(Records from a collection)
- Opening Delimiter -

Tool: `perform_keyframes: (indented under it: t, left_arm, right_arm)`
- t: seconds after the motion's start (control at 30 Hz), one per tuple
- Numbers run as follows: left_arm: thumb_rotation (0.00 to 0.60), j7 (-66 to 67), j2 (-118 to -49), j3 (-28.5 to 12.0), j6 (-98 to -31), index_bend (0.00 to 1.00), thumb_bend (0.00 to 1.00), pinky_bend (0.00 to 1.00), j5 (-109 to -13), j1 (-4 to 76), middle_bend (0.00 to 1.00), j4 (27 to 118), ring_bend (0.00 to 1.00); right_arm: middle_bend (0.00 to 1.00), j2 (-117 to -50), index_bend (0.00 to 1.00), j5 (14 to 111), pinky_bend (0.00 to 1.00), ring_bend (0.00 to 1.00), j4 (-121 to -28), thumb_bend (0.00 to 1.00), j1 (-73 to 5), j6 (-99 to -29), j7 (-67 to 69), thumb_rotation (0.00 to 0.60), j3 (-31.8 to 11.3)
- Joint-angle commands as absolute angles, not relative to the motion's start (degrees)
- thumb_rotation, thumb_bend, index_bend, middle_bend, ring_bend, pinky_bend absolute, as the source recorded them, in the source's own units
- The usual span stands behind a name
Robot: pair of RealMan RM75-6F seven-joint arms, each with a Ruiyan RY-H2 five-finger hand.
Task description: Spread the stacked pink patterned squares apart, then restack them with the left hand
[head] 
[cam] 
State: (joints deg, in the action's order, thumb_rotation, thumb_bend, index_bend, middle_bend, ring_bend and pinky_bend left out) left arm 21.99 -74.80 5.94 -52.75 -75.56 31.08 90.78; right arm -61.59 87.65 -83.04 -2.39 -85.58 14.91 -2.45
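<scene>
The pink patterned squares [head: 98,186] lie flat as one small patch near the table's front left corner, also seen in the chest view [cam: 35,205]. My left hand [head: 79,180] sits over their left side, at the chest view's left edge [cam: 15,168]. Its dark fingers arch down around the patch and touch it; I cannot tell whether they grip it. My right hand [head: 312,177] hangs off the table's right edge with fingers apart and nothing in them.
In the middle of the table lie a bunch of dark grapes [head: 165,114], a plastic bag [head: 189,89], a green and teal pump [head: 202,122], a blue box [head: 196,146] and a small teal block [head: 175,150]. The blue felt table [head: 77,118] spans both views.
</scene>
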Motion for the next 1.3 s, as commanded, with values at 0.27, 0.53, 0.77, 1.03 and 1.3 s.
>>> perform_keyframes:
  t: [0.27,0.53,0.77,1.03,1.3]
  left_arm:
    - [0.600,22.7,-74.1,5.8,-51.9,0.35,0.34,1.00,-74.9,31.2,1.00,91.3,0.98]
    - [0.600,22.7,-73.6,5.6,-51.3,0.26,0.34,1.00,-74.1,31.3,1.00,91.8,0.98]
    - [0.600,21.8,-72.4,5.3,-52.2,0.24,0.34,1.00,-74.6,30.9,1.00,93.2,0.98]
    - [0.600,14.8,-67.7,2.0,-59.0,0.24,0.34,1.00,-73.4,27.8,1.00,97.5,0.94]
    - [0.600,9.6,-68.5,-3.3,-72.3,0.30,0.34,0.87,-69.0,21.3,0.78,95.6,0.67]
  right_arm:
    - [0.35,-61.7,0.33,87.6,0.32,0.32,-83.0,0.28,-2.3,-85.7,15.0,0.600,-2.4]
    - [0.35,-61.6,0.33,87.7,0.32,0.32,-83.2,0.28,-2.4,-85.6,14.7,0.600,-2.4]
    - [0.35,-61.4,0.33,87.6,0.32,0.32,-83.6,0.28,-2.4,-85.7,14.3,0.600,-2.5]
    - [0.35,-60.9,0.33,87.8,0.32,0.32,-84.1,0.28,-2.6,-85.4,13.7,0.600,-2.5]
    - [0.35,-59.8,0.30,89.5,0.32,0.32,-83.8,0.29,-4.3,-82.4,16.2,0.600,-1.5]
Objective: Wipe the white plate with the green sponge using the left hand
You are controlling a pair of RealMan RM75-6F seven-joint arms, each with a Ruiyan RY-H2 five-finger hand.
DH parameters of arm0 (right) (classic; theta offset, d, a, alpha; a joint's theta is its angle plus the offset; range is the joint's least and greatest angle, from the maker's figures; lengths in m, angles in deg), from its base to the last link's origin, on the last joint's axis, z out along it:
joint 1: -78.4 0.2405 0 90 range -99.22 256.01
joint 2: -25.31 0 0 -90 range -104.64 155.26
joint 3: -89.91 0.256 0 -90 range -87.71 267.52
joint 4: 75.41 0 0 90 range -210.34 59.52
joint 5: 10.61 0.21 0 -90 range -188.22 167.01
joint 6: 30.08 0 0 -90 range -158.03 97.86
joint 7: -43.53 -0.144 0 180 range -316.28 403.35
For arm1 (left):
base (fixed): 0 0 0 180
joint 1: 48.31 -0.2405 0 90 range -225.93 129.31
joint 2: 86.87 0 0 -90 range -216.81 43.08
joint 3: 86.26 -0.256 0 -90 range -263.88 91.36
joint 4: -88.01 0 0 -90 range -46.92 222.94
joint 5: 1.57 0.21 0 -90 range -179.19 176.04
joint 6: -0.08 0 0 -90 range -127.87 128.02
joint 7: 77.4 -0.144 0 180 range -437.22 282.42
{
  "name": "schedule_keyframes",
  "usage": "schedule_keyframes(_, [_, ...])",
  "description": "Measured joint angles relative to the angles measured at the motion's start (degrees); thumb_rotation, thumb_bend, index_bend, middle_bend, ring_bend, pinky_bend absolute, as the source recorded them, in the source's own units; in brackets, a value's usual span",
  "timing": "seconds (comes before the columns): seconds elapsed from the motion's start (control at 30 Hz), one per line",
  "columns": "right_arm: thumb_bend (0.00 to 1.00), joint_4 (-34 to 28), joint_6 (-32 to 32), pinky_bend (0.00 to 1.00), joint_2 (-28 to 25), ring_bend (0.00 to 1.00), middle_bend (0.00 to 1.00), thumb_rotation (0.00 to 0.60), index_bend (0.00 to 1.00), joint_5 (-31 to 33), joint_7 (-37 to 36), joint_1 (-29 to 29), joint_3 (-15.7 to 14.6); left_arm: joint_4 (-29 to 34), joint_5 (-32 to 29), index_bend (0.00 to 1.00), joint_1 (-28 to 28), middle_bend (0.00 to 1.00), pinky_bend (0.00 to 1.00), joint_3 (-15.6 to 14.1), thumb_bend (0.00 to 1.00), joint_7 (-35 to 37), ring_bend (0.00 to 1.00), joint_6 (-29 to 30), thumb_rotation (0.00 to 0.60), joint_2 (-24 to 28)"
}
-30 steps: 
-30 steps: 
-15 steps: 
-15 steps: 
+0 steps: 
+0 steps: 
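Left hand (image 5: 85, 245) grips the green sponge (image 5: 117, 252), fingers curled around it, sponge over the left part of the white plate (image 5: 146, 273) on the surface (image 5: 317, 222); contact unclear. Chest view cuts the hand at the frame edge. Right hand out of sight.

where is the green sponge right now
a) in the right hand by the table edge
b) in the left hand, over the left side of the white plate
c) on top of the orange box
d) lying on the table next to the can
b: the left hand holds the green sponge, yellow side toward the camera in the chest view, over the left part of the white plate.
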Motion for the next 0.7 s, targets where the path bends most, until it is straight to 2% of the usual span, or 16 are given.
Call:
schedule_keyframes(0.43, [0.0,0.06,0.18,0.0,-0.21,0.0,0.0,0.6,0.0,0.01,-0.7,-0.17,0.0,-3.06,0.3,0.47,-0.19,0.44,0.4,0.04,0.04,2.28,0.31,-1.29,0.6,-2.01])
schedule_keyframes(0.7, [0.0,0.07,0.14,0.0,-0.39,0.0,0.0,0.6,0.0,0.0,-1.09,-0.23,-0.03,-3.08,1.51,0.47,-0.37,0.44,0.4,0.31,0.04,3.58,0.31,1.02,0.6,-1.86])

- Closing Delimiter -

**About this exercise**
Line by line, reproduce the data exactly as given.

**Final answer**
Tool: `perform_keyframes: (indented under it: t, left_arm, right_arm)`
- t: seconds after the motion's start (control at 30 Hz), one per tuple
- Numbers run as follows: left_arm: thumb_rotation (0.00 to 0.60), j7 (-66 to 67), j2 (-118 to -49), j3 (-28.5 to 12.0), j6 (-98 to -31), index_bend (0.00 to 1.00), thumb_bend (0.00 to 1.00), pinky_bend (0.00 to 1.00), j5 (-109 to -13), j1 (-4 to 76), middle_bend (0.00 to 1.00), j4 (27 to 118), ring_bend (0.00 to 1.00); right_arm: middle_bend (0.00 to 1.00), j2 (-117 to -50), index_bend (0.00 to 1.00), j5 (14 to 111), pinky_bend (0.00 to 1.00), ring_bend (0.00 to 1.00), j4 (-121 to -28), thumb_bend (0.00 to 1.00), j1 (-73 to 5), j6 (-99 to -29), j7 (-67 to 69), thumb_rotation (0.00 to 0.60), j3 (-31.8 to 11.3)
- Joint-angle commands as absolute angles, not relative to the motion's start (degrees)
- thumb_rotation, thumb_bend, index_bend, middle_bend, ring_bend, pinky_bend absolute, as the source recorded them, in the source's own units
- The usual span stands behind a name
Robot: pair of RealMan RM75-6F seven-joint arms, each with a Ruiyan RY-H2 five-finger hand.
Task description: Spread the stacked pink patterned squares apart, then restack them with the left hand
[head] 
[cam] 
State: (joints deg, in the action's order, thumb_rotation, thumb_bend, index_bend, middle_bend, ring_bend and pinky_bend left out) left arm 21.99 -74.80 5.94 -52.75 -75.56 31.08 90.78; right arm -61.59 87.65 -83.04 -2.39 -85.58 14.91 -2.45
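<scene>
The pink patterned squares [head: 98,186] lie flat as one small patch near the table's front left corner, also seen in the chest view [cam: 35,205]. My left hand [head: 79,180] sits over their left side, at the chest view's left edge [cam: 15,168]. Its dark fingers arch down around the patch and touch it; I cannot tell whether they grip it. My right hand [head: 312,177] hangs off the table's right edge with fingers apart and nothing in them.
In the middle of the table lie a bunch of dark grapes [head: 165,114], a plastic bag [head: 189,89], a green and teal pump [head: 202,122], a blue box [head: 196,146] and a small teal block [head: 175,150]. The blue felt table [head: 77,118] spans both views.
</scene>
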Motion for the next 1.3 s, as commanded, with values at 0.27, 0.53, 0.77, 1.03 and 1.3 s.
>>> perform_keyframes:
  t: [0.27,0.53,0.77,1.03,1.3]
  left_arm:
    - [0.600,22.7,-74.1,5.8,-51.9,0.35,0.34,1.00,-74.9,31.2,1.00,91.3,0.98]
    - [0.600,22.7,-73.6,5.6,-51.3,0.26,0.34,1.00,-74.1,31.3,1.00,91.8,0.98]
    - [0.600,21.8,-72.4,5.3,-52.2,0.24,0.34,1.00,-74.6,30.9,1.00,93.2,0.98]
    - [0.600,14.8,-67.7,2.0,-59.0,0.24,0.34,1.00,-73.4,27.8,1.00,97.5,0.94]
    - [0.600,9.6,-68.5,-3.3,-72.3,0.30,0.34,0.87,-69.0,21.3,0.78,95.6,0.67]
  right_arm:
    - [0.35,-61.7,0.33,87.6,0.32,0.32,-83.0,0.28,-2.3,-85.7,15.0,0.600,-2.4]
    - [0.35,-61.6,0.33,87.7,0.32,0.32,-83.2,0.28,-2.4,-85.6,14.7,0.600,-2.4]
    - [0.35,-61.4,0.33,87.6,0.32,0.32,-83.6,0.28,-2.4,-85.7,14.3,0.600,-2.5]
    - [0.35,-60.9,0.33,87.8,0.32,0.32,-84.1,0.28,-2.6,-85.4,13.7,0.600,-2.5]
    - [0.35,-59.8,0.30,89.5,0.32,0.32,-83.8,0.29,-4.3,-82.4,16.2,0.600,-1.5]
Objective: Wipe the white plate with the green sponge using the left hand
You are controlling a pair of RealMan RM75-6F seven-joint arms, each with a Ruiyan RY-H2 five-finger hand.
DH parameters of arm0 (right) (classic; theta offset, d, a, alpha; a joint's theta is its angle plus the offset; range is the joint's least and greatest angle, from the maker's figures; lengths in m, angles in deg), from its base to the last link's origin, on the last joint's axis, z out along it:
joint 1: -78.4 0.2405 0 90 range -99.22 256.01
joint 2: -25.31 0 0 -90 range -104.64 155.26
joint 3: -89.91 0.256 0 -90 range -87.71 267.52
joint 4: 75.41 0 0 90 range -210.34 59.52
joint 5: 10.61 0.21 0 -90 range -188.22 167.01
joint 6: 30.08 0 0 -90 range -158.03 97.86
joint 7: -43.53 -0.144 0 180 range -316.28 403.35
For arm1 (left):
base (fixed): 0 0 0 180
joint 1: 48.31 -0.2405 0 90 range -225.93 129.31
joint 2: 86.87 0 0 -90 range -216.81 43.08
joint 3: 86.26 -0.256 0 -90 range -263.88 91.36
joint 4: -88.01 0 0 -90 range -46.92 222.94
joint 5: 1.57 0.21 0 -90 range -179.19 176.04
joint 6: -0.08 0 0 -90 range -127.87 128.02
joint 7: 77.4 -0.144 0 180 range -437.22 282.42
{
  "name": "schedule_keyframes",
  "usage": "schedule_keyframes(_, [_, ...])",
  "description": "Measured joint angles relative to the angles measured at the motion's start (degrees); thumb_rotation, thumb_bend, index_bend, middle_bend, ring_bend, pinky_bend absolute, as the source recorded them, in the source's own units; in brackets, a value's usual span",
  "timing": "seconds (comes before the columns): seconds elapsed from the motion's start (control at 30 Hz), one per line",
  "columns": "right_arm: thumb_bend (0.00 to 1.00), joint_4 (-34 to 28), joint_6 (-32 to 32), pinky_bend (0.00 to 1.00), joint_2 (-28 to 25), ring_bend (0.00 to 1.00), middle_bend (0.00 to 1.00), thumb_rotation (0.00 to 0.60), index_bend (0.00 to 1.00), joint_5 (-31 to 33), joint_7 (-37 to 36), joint_1 (-29 to 29), joint_3 (-15.7 to 14.6); left_arm: joint_4 (-29 to 34), joint_5 (-32 to 29), index_bend (0.00 to 1.00), joint_1 (-28 to 28), middle_bend (0.00 to 1.00), pinky_bend (0.00 to 1.00), joint_3 (-15.6 to 14.1), thumb_bend (0.00 to 1.00), joint_7 (-35 to 37), ring_bend (0.00 to 1.00), joint_6 (-29 to 30), thumb_rotation (0.00 to 0.60), joint_2 (-24 to 28)"
}
-30 steps: 
-30 steps: 
-15 steps: 
-15 steps: 
+0 steps: 
+0 steps: 
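Left hand (image 5: 85, 245) grips the green sponge (image 5: 117, 252), fingers curled around it, sponge over the left part of the white plate (image 5: 146, 273) on the surface (image 5: 317, 222); contact unclear. Chest view cuts the hand at the frame edge. Right hand out of sight.

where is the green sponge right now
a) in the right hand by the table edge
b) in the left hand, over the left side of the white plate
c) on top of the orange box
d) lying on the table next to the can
b: the left hand holds the green sponge, yellow side toward the camera in the chest view, over the left part of the white plate.
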Motion for the next 0.7 s, targets where the path bends most, until it is straight to 2% of the usual span, or 16 are given.
Call:
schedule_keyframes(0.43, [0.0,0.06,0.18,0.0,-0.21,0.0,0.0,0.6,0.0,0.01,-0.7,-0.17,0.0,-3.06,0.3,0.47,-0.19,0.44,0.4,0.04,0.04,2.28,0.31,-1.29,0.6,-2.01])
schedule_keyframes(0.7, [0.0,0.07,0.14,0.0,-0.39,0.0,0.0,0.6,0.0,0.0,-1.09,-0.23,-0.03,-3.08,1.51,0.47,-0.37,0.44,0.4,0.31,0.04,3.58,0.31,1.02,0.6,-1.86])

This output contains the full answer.